**Exercise**
Starting at the line that contains "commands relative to" and stopping at the line that contains "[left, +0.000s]", transcribe every line of the material below exactly; pictures stay out.

**Recorded data**

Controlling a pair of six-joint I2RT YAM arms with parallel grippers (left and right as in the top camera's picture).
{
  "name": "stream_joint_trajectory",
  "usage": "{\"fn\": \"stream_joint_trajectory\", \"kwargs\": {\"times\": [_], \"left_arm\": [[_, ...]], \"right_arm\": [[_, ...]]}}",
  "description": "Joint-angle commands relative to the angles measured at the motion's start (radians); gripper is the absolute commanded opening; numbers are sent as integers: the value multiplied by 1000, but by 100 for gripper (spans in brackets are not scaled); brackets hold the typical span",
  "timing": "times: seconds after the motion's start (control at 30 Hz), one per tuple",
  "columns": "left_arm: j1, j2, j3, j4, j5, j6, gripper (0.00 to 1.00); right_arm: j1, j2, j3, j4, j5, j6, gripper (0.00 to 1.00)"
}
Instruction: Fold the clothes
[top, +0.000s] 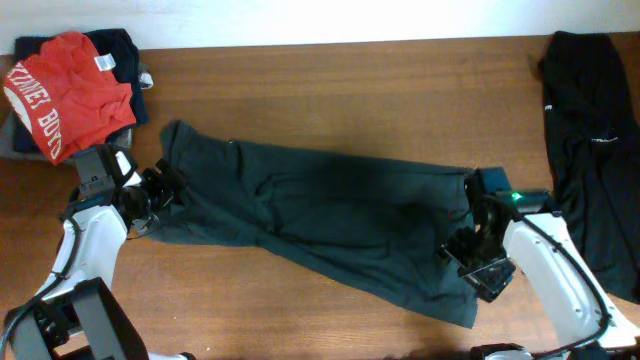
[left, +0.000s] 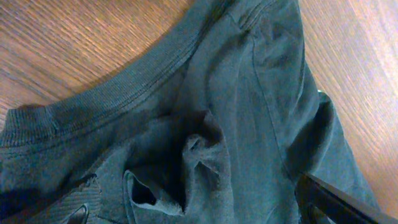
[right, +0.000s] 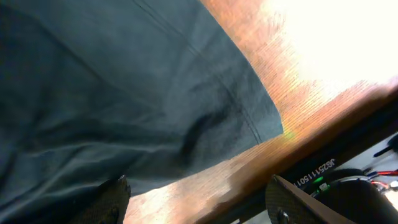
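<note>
A dark grey-green T-shirt lies spread and wrinkled across the middle of the table. My left gripper is at its left end. In the left wrist view the fingers are wide apart, with bunched cloth and the ribbed collar just ahead of them. My right gripper is at the shirt's right edge. Its fingers are open over bare wood, the left one touching the shirt's hem.
A red shirt with white lettering lies on a pile of dark clothes at the back left. A black garment lies along the right side. The table's front edge is close to the right gripper.
</note>
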Motion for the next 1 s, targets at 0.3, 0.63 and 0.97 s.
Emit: {"fn": "stream_joint_trajectory", "kwargs": {"times": [0.3, 0.63, 0.97], "left_arm": [[-3, 11, 19, -1, -7, 6, 99], [-3, 11, 19, 2, -6, 6, 99], [-3, 11, 19, -1, -7, 6, 99]], "right_arm": [[-2, -88, -170, 55, -76, 33, 70], [-2, -163, -310, 150, -66, 43, 73], [-2, -161, -442, 325, -121, 39, 78]]}}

**Solved problem**
  "description": "Joint-angle commands relative to the angles measured at the motion's start (radians); gripper is the absolute commanded opening; numbers are sent as integers: the value multiplied by 1000, but by 100 for gripper (spans in brackets are not scaled); brackets hold the typical span",
  "timing": "times: seconds after the motion's start (control at 30 Hz), one per tuple",
  "columns": "left_arm: j1, j2, j3, j4, j5, j6, gripper (0.00 to 1.00); right_arm: j1, j2, j3, j4, j5, j6, gripper (0.00 to 1.00)"
}
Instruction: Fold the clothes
[top, +0.000s] 
[left, +0.000s] 

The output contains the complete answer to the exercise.